I have not been able to talk about the October 16th World Food Day gleaning on Mount Desert Island (see the October 31st edition of the Mount Desert Islander) where 15 volunteers in several teams gleaned 350 pounds of produce at Bar Harbor Community Farms, Beech Hill Farm, COA and Jackson Lab's Gardens.
                                Jackson Lab Team                             Bar Harbor Community Farm Team

Nor have I mentioned the Apple Gleaning Team that picked 5000 pounds of Honey Crisps at Johnston's Apple Orchard in Ellsworth two weeks ago, one apple was almost as big as Brian's head, putting us at almost 10,000 pounds of food gleaned since May.
Healthy Acadia Team                                      Emmaus Center Team

While much more could be written about all of those exciting projects, I will now turn my attention to the discovery of root crops this past Saturday as I browsed through the Mainescape Farmers’ Market in Blue Hill (Saturdays 10am to 1pm). This beautiful scene was developing before me. Vendors were hustling to get the last details of their stands ready, as the smells and energy blended together into a vision of fall to winter transition. Suddenly a voluptuous stack of multi-colored carrots and long beets caught my attention.
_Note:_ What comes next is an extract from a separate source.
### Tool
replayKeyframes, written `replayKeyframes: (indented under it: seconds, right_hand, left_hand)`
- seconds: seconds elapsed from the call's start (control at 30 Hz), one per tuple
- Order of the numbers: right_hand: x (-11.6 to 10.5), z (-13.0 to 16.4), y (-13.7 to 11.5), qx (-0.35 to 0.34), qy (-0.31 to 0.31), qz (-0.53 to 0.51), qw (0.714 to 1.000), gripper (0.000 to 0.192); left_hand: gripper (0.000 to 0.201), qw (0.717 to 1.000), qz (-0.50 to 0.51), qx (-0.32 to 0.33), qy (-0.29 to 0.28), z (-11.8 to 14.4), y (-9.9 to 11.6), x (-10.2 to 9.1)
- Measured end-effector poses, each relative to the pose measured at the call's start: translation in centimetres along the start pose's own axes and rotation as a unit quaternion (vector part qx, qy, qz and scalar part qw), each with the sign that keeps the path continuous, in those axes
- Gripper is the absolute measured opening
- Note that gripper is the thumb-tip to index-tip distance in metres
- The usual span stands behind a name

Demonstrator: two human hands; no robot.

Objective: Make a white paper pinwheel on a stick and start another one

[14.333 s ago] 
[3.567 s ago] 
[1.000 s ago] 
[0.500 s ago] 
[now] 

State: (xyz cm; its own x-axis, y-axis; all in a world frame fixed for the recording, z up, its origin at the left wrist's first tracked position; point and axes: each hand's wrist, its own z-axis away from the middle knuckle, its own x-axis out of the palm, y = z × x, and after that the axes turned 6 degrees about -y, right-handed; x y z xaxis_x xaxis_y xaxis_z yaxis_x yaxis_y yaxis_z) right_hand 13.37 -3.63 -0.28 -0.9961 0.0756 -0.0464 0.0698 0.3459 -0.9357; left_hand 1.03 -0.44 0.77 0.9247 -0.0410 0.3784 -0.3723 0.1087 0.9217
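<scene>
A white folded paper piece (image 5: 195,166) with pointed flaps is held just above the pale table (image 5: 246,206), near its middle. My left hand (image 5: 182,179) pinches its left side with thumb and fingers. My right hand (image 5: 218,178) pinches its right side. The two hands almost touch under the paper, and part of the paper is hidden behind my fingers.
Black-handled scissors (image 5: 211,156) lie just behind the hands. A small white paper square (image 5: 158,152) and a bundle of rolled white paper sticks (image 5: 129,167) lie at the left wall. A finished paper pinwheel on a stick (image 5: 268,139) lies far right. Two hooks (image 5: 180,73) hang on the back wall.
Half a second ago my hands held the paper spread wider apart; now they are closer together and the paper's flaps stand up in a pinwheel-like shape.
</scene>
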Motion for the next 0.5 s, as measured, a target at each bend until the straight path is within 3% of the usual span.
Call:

I introduced myself to Anna Shapley-Quinn of North Branch Farm, in Monroe, Maine, specialized in Fall/Winter crops. Having little hopes for any more leafy greens, and still unable to answer people’s inquiries of what I might be gleaning in the Fall, lights started to come on, illuminating my winter gleaning work plan: sorting root crops! We set a date for Monday.

On Monday morning, October 28th, I picked up Mellie of Star Root Farm to go out to Monroe. I had worked with Mellie during the summer, when she had been surprisingly willing to guide me through new territory triangulating between customer food preferences, farmer constraints, timing and logistics, to make a subsidized Community Supported Agriculture (CSA) work for Emmause Center and Mariaville food pantry clients. So Mellie took pictures and helped with the sorting and lugging of carrots and potatoes, but she also helped me in making strategic decisions on how to establish a professional and mutually beneficial working relationship with North Branch Farm.
The author with Anna Shapley-Quinn @ North Branch Farm

It seemed gleaning was of particular interest to these farmers: Anna, Seth Yentes, and Ada Yentes-Quinn (age 3), Tyler Yentes and Elsie Gawler, and Miriam Goler and Mark Stonehill as apprentices make up the entire team. They are gleaners themselves, food rescuers on their own fields, unable to leave seconds just lying on the ground. The intimate attachment to the food they grow has them harvesting the seconds in the hopes they will get to eat them before they go bad. But Anna, who manages the vegetable production on the farm, had reassured them they would have plenty of seconds as the crates of squash, potatoes, onions, carrots, rutabaga, turnips went through the washing and sorting processes throughout the Fall. Some seconds have an expiration date and need to be donated.

        Mellie, of Star Root Farm weighing the gleaned produce

This time we had 300 pounds of carrots and potatoes the farmers had already sorted for us. We took all of it so we could experiment with our partner food pantries and meal-sites to see what they would decide to use. We needed their input to establish different quality and usability standards for root vegetables. In the future the Gleaning Initiative will coordinate volunteers to sort root vegetables on the farm based on these standards, as we work with farmers and receiving organizations to establish them. These standards will determine which vegetables remain with the farmers to be sold, or juiced, which are taken by the gleaners to be distributed to people experiencing need, and which should be rescued by being fed to pigs or turned into compost.
I look forward to developing an intimate relationship with these recently rediscovered root crops, which have the farmers and the gleaners, doing a completely different song and dance than with summer crops.